**What to produce**
What you produce should match the records exactly, line for line.

**Records excerpted from a collection**
━━━━

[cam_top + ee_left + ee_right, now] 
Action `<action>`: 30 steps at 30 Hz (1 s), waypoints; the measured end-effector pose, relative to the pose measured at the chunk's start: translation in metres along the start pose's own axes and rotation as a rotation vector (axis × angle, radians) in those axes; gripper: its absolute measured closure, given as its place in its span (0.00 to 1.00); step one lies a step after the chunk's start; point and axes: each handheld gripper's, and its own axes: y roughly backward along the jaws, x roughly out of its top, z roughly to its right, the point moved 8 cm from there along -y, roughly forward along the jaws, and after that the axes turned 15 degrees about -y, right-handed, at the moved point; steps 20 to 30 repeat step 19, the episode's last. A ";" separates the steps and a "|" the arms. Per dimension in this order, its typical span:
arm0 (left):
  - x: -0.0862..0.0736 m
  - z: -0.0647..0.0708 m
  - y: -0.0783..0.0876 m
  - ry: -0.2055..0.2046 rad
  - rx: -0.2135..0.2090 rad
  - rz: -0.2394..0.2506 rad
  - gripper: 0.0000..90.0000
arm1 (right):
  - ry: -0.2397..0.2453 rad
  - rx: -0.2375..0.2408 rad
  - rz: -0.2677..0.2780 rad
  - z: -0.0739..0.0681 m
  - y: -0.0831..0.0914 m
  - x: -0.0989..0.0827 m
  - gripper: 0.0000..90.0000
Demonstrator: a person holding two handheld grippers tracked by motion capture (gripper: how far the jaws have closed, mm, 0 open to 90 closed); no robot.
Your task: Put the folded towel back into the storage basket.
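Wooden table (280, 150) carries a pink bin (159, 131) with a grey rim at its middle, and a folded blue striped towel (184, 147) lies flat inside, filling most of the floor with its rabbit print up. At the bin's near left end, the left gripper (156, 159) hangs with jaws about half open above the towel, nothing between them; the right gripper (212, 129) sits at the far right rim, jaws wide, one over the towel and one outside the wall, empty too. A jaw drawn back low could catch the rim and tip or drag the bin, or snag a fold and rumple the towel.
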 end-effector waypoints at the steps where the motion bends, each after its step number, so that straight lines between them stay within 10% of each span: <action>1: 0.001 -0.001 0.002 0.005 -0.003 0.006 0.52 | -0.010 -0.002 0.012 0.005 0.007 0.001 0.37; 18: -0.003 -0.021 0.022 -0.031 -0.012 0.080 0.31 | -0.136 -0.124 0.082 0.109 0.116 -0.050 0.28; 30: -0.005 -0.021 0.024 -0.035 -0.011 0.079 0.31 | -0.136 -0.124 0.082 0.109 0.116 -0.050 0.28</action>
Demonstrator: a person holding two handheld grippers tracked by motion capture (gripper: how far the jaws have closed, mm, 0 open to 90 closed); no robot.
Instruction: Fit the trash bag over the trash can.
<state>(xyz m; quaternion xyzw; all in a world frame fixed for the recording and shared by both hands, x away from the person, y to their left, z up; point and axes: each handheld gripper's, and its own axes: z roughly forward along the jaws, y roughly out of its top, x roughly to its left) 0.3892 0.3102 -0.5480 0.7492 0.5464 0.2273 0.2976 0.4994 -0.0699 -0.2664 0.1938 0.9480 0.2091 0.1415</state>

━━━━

**Reply to the exercise**
[cam_top + ee_left + ee_right, now] 
Action `<action>`: 30 steps at 30 Hz (1 s), waypoints; the measured end-effector pose, relative to the pose measured at the chunk's start: translation in metres along the start pose's own axes and rotation as a rotation vector (axis × angle, radians) in those axes; gripper: its absolute measured closure, given as its place in its span (0.00 to 1.00); step one lies a step after the chunk's start; point and axes: each handheld gripper's, and its own axes: y roughly backward along the jaws, x roughly out of its top, z roughly to its right, the point moved 8 cm from there along -y, roughly forward along the jaws, and after that the axes turned 15 degrees about -y, right-handed, at the moved point; steps 20 to 30 repeat step 19, the episode's last. A ";" separates the steps and a "|" the arms. Per dimension in this order, its typical span:
arm0 (left):
  - x: -0.0862..0.0736 m
  - z: -0.0647..0.0708 m
  - y: -0.0783..0.0876 m
  - ry: -0.2055..0.2046 rad
  - rx: -0.2135..0.2090 rad
  - rz: -0.2394..0.2506 rad
  - gripper: 0.0000..90.0000
arm1 (right):
  - ry: -0.2397..0.2453 rad
  - rx: -0.2375..0.2408 rad
  - rz: -0.2677..0.2780 rad
  - z: -0.0739..0.0681 m
  - y: -0.0831..0.0914 m
  - x: -0.0989..0.0827 m
  - gripper: 0.0000..90.0000
Demonstrator: a person holding two handheld grippers tracked by motion capture (gripper: how far the jaws have closed, mm, 0 open to 90 closed); no robot.
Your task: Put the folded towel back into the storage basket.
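Wooden table (280, 150) carries a pink bin (159, 131) with a grey rim at its middle, and a folded blue striped towel (184, 147) lies flat inside, filling most of the floor with its rabbit print up. At the bin's near left end, the left gripper (156, 159) hangs with jaws about half open above the towel, nothing between them; the right gripper (212, 129) sits at the far right rim, jaws wide, one over the towel and one outside the wall, empty too. A jaw drawn back low could catch the rim and tip or drag the bin, or snag a fold and rumple the towel.
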 end-effector waypoints at the steps where the motion bends, each after its step number, so that straight lines between them stay within 10% of each span: <action>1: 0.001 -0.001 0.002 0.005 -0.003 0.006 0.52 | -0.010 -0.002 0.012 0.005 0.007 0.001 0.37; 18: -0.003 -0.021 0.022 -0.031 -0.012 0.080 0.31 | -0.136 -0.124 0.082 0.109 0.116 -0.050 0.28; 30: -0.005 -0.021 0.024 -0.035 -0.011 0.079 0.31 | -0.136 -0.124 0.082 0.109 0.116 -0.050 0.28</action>
Demonstrator: a person holding two handheld grippers tracked by motion capture (gripper: how far the jaws have closed, mm, 0 open to 90 closed); no robot.
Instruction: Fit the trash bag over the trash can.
<state>(xyz m; quaternion xyzw; all in a world frame fixed for the recording and shared by both hands, x away from the person, y to their left, z up; point and axes: each handheld gripper's, and its own axes: z roughly forward along the jaws, y roughly out of its top, x roughly to its left) 0.3892 0.3102 -0.5480 0.7492 0.5464 0.2273 0.2976 0.4994 -0.0699 -0.2664 0.1938 0.9480 0.2091 0.1415</state>

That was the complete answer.